[EXERCISE]:
After locating the line that contains "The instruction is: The" in the data below, set down exactly that line and each one after it through the line that contains "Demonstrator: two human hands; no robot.", and nothing more.

§

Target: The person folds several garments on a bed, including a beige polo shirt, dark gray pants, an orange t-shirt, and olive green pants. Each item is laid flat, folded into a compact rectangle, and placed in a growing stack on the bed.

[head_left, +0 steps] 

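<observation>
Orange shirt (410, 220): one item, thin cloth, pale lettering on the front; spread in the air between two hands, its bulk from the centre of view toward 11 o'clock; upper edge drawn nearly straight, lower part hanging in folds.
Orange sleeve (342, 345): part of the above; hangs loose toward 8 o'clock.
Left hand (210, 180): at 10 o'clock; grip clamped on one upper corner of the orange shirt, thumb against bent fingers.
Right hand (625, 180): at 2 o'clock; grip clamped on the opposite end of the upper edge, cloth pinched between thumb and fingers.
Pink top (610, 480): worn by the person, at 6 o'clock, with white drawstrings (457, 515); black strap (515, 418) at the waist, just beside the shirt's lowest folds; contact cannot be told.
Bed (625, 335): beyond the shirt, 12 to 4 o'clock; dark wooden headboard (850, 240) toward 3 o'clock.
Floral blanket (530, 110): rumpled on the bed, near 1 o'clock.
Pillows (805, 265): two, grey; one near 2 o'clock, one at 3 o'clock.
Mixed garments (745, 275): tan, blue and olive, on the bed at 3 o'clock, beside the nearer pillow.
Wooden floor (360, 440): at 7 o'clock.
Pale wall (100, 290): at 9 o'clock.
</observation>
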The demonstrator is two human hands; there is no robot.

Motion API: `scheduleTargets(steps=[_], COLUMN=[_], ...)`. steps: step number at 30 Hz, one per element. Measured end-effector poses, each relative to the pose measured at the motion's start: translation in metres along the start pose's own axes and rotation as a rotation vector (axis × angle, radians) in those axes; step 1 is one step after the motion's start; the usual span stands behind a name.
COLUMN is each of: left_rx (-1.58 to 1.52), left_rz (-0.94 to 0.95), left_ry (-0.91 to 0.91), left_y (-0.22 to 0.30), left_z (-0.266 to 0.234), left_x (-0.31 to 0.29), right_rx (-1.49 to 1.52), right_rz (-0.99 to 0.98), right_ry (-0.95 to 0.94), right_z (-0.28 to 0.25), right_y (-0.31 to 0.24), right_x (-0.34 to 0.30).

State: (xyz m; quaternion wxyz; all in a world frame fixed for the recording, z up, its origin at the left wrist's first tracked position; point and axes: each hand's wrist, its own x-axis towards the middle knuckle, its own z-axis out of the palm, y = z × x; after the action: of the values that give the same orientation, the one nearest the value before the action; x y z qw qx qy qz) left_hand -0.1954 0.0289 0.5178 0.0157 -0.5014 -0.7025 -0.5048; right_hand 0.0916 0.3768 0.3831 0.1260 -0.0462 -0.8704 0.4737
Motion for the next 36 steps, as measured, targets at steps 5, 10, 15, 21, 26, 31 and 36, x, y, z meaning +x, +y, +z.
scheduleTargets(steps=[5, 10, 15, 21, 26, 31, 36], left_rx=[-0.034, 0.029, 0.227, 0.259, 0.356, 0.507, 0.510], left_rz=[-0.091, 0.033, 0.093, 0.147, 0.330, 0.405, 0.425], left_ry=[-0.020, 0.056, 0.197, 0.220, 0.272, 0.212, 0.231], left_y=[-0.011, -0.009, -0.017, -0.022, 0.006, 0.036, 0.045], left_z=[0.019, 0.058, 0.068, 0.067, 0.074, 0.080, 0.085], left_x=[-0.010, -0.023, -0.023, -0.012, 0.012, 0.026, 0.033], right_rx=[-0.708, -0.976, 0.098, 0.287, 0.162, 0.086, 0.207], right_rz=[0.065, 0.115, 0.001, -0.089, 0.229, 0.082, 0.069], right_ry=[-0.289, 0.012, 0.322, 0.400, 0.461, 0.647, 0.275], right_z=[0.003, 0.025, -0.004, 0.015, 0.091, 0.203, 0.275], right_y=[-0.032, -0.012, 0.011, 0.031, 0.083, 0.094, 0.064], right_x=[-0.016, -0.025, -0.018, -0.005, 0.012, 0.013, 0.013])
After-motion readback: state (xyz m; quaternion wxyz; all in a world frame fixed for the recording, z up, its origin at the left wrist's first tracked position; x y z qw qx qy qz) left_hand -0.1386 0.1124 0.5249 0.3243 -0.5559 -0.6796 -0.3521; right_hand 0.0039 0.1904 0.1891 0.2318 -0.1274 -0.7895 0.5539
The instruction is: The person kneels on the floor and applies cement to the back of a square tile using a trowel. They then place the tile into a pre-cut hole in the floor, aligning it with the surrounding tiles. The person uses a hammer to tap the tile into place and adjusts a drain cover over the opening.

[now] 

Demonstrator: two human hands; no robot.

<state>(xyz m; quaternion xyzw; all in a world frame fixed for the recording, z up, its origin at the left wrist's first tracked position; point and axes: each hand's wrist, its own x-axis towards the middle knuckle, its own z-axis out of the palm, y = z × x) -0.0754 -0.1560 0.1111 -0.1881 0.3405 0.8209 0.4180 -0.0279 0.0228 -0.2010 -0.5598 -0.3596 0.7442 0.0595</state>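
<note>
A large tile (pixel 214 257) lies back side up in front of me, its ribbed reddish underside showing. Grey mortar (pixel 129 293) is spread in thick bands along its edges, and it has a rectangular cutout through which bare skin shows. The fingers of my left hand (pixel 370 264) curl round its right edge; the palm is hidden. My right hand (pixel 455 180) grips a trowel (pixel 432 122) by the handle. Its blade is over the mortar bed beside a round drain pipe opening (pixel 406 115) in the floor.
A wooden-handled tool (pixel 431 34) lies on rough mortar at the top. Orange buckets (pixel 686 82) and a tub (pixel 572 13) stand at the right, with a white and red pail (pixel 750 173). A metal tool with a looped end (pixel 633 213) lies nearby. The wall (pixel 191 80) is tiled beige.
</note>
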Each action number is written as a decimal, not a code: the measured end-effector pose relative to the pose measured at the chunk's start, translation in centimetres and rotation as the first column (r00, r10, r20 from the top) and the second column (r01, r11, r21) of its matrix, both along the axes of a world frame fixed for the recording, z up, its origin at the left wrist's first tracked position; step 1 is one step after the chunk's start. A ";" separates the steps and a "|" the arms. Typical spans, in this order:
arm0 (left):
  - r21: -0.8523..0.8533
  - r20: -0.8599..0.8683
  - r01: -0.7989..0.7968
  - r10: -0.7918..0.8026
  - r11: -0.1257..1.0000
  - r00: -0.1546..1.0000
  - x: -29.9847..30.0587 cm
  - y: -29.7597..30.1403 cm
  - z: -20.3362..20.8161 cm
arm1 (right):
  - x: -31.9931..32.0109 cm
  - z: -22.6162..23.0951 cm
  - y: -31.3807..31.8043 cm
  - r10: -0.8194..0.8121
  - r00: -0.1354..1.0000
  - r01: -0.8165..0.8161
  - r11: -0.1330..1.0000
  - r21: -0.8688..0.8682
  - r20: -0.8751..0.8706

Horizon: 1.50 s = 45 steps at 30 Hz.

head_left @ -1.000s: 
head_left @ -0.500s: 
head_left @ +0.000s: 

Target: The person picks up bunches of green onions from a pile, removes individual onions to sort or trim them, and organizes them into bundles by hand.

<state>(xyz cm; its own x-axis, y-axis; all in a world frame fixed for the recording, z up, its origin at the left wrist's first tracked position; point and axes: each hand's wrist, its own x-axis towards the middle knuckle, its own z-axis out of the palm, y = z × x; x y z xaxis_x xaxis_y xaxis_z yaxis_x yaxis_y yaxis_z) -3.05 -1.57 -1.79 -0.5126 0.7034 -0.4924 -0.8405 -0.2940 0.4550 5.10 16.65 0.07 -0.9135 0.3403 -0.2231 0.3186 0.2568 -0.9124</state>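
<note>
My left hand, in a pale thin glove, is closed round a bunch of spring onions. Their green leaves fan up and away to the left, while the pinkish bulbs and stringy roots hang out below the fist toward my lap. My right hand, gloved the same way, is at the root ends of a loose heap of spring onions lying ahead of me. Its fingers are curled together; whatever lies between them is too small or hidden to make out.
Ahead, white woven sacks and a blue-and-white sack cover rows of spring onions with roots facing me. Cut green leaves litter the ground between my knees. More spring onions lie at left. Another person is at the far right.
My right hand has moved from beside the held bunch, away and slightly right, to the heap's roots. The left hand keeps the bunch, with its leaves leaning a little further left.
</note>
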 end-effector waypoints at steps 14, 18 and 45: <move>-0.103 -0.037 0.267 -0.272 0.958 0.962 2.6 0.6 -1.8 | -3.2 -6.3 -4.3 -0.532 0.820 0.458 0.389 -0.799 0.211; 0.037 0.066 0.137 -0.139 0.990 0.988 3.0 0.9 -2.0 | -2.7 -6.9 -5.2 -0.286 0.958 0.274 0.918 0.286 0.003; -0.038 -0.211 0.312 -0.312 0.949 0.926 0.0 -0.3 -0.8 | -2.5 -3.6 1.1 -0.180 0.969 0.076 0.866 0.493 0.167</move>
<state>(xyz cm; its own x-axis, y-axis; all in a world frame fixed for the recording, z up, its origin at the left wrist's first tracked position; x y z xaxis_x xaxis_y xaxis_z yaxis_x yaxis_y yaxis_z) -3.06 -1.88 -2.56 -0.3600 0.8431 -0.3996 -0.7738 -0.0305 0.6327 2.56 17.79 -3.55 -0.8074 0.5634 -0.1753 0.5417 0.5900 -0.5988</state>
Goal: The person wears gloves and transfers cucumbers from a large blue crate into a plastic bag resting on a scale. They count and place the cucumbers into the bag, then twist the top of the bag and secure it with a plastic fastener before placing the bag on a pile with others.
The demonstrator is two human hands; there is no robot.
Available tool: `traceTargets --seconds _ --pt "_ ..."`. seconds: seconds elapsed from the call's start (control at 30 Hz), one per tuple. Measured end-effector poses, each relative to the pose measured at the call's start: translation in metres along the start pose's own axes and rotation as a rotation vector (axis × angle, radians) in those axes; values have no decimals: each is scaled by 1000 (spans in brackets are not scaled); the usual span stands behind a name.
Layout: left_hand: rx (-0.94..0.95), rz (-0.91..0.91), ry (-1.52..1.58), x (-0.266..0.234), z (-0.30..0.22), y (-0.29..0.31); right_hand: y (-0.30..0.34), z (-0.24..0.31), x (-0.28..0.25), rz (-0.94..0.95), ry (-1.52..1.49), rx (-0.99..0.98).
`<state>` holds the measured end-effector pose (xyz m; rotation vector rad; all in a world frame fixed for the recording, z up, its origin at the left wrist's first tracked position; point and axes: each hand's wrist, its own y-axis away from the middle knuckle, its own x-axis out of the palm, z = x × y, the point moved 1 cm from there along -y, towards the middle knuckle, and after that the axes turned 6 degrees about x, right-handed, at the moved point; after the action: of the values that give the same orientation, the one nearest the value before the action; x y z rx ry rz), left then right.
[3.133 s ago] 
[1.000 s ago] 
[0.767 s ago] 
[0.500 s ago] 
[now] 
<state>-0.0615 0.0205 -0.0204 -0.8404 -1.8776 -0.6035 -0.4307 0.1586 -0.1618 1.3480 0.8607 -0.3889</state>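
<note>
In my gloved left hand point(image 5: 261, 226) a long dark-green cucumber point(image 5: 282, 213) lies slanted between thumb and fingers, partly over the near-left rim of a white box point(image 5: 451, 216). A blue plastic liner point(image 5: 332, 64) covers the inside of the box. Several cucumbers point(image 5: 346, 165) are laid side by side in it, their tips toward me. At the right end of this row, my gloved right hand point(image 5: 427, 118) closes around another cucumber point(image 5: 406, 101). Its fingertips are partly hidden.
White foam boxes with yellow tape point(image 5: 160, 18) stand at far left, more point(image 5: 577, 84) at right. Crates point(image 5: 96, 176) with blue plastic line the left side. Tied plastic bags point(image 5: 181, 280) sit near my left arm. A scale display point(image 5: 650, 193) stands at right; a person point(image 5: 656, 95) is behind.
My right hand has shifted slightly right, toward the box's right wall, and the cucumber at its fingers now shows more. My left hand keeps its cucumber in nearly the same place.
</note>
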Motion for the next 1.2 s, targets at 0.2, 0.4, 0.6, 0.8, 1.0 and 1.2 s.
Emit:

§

[WRITTEN REPLY]:
The instruction is: The person kneels on the floor and applies cement to the back of a square tile using a trowel. They then place the tile into a pre-cut hole in the floor, aligning it with the surrounding tiles. The person uses a hammer to tap the tile into place and adjusts a drain cover over the opening.

[now] 

Demonstrator: two human hands; no robot.

The output shown is complete.